Eksperci podkreślają, że rządzący, odmawiając wprowadzenia stanu klęski żywiołowej i prąc do przeprowadzenia wyborów 10 maja doprowadzili do "bezprecedensowego kryzysu państwa i instytucji demokratycznych", pozbawiając obywateli możliwości zrealizowania czynnego prawa wyborczego.
Efektem tych działań był chaos polityczny i prawny oraz dezorganizacja procedury wyboru głowy państwa.
Autorzy opinii zauważają, że wybory 28 czerwca nie są wolne od wad prawnych, różnicują bowiem sytuację poszczególnych kandydatów. " Kandydat popierany przez partię rządzącą korzysta z ogromnych zasobów państwa, a w szczególności z faktycznie prowadzącej jego kampanię telewizji publicznej" - czytamy.
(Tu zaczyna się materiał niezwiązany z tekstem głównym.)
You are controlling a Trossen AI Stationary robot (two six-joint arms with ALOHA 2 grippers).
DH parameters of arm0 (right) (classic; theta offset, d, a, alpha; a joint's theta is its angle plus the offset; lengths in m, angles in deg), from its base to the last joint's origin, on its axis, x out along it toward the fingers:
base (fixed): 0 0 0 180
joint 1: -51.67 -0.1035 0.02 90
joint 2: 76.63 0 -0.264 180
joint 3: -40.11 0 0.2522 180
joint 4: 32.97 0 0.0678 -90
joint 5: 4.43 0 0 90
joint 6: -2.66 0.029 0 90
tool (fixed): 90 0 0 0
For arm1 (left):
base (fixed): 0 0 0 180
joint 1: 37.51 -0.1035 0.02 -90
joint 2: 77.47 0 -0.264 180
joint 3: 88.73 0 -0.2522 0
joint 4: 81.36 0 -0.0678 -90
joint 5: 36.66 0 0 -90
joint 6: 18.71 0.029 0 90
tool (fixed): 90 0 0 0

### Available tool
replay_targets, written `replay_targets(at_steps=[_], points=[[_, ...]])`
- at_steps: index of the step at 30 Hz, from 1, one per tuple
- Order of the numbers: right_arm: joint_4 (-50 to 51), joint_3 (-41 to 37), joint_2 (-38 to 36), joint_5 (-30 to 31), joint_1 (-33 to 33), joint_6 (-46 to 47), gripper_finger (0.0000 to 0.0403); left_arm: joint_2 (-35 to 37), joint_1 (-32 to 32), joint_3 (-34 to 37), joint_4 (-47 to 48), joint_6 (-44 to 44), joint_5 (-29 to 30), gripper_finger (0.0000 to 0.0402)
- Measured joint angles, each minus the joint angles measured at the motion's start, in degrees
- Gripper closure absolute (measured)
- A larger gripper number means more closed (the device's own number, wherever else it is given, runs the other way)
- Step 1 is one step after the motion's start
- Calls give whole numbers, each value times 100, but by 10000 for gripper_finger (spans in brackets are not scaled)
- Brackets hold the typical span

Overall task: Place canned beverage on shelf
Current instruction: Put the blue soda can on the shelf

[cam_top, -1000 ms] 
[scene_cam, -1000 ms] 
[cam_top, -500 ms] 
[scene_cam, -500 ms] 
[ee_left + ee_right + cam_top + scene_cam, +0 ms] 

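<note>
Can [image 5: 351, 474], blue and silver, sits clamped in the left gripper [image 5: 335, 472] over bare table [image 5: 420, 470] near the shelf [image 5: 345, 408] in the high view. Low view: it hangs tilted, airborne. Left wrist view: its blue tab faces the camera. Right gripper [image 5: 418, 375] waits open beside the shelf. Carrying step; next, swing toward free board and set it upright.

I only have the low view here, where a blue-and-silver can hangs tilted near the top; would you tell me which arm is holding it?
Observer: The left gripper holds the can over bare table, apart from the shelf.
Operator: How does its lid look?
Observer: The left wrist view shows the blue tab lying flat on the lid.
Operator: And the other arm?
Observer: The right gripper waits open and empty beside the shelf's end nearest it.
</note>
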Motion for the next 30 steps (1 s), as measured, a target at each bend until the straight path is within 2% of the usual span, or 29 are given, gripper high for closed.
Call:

Ponadto administracja rządowa, wykorzystując uprawnienia nadane jej ze względu na wciąż trwającą pandemię, ma możliwość ingerowania w proces wyborczy.
Mimo to eksperci Fundacji Batorego zachęcają obywateli do udziału w wyborach, bo ich stawką nie jest wyłącznie wybór kandydata, ale także los demokracji w Polsce, więc rezygnacja z udziału w wyborach "byłaby równoznaczna z rezygnacją z decydowania o przyszłości Polski i z szansy na przywrócenie praworządności".